Apparently for the respondents, who have taught at least five years, it is easier to learn English than to learn methods of teaching.

However, recent observations of PLPG teacher participants at the Indonesian University of Education (UPI) in Bandung revealed that both junior and senior secondary EFL teachers’ mastery of English as set in the standard of content, remained weak, with an average TOEFL score of 400.

The present PLPG program consists of 90 hours of training on the following subjects: (1) teacher professional development, (2) review of English, (3) teaching methodology, (4) workshop on (classroom) action research, academic writing, learning material development, and (5) peer teaching.

The inclusion of those subjects must have been based on a needs analysis. By implication, teachers are generally weak at them and present pre-service training at LPTKs has failed to equip them with sufficient knowledge and practical know-how in those areas.

To develop professionalism in EFL teaching, proficiency in English is crucial. So is mastering the subject matter pedagogy. In other words, it is much easier to learn English than to learn how to teach it. You cannot teach what you do not know, and without subject matter pedagogy you cannot do well.

Secondary EFL teachers believe that in-service training is the most appropriate way of upgrading their professionalism, followed by training to improve English proficiency. They are less interested in obtaining a graduate degree than obtaining a teaching certificate through the PLPG as mandated by the law.

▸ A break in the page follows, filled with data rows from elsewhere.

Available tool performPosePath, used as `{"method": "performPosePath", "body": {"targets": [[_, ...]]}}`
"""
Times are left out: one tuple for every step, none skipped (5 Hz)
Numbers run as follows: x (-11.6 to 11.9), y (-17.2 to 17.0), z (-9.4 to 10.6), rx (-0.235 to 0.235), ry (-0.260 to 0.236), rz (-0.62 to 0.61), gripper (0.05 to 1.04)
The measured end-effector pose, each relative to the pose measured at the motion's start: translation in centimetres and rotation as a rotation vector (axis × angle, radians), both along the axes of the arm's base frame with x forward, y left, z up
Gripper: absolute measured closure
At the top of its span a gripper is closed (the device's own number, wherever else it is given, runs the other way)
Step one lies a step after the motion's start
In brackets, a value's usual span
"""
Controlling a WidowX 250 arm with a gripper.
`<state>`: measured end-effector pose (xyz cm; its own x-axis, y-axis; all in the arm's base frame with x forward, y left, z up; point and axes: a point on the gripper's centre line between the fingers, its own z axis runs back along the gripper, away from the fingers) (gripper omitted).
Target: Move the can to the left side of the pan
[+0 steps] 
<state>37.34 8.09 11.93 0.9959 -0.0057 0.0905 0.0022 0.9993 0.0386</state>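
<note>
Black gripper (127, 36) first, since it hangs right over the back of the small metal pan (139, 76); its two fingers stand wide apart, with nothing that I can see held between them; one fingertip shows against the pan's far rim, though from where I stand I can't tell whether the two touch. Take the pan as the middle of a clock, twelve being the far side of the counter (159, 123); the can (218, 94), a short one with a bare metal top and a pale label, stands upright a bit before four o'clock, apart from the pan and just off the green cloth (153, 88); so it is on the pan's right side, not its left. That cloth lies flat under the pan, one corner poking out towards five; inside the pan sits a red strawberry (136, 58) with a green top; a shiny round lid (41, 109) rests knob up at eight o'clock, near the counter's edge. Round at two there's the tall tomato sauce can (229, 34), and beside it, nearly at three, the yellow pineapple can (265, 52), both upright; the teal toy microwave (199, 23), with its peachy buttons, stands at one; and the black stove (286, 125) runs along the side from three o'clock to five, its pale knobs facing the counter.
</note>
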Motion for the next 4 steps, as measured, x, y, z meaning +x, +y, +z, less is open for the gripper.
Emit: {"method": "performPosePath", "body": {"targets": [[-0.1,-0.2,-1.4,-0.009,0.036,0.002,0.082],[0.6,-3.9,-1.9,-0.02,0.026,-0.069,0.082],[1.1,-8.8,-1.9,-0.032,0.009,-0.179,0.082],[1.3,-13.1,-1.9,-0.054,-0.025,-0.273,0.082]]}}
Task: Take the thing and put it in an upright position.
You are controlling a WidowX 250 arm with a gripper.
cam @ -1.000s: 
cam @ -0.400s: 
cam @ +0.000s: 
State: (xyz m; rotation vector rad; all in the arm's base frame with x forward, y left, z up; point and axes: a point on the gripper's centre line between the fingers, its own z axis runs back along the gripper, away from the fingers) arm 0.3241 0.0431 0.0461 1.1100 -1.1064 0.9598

It is clear that the bedrock of EFL professionalism is teachers’ mastery of English and its pedagogy. ELT trainings and EFL professional development programs should emphasize these two aspects.

Secondary EFL teachers also reported the following aspects as those that they had mastered the least: (1) instructional technology (33.9 percent), (2) curriculum implementation (28.2 percent), (3) methods of teaching (20.8 percent), (4) EFL teaching materials (8.7 percent), and (5) learning evaluation (8.4 percent).

This suggests that instructional technology is the weakest area of EFL teaching followed by curriculum implementation and methods of teaching. Alas, many EFL curriculum developers at LPTKs have taken this issue lightly.

Prof. Watson, in his inspiring response to my article in this daily (The Jakarta Post, Feb. 11) echoed the same problems in pre-service training that existed 40 years ago.

New branches of linguistics and literature and interdisciplinary approaches to them are intellectually fascinating and selling the image. Epistemologically, there is nothing wrong with them, but over teaching them to prospective teachers of English as a foreign language at the cost of proficiency in listening, speaking, reading and writing is educationally misleading.

It seems that most faculty members in the departments are English-minded, showing zero tolerance for un-English subjects. There is no room for reviewing students’ mastery of Indonesian language and local literature en route to English literature. They would argue that anything Indonesian is to be taught in the Indonesian language (education) department.

Watson and I share the view that the prerequisite for learning a foreign language well is first to have an excellent command of your own language.

Unfortunately, neither writing nor reading are given the importance they deserve in the current curriculum for Indonesian language teaching. How can you expect Indonesian intellectuals to write articles in international journals when they do not write well in their first language?

The writer is a professor at the Indonesia University of Education (UPI) Bandung and a member of the Board of Higher Education.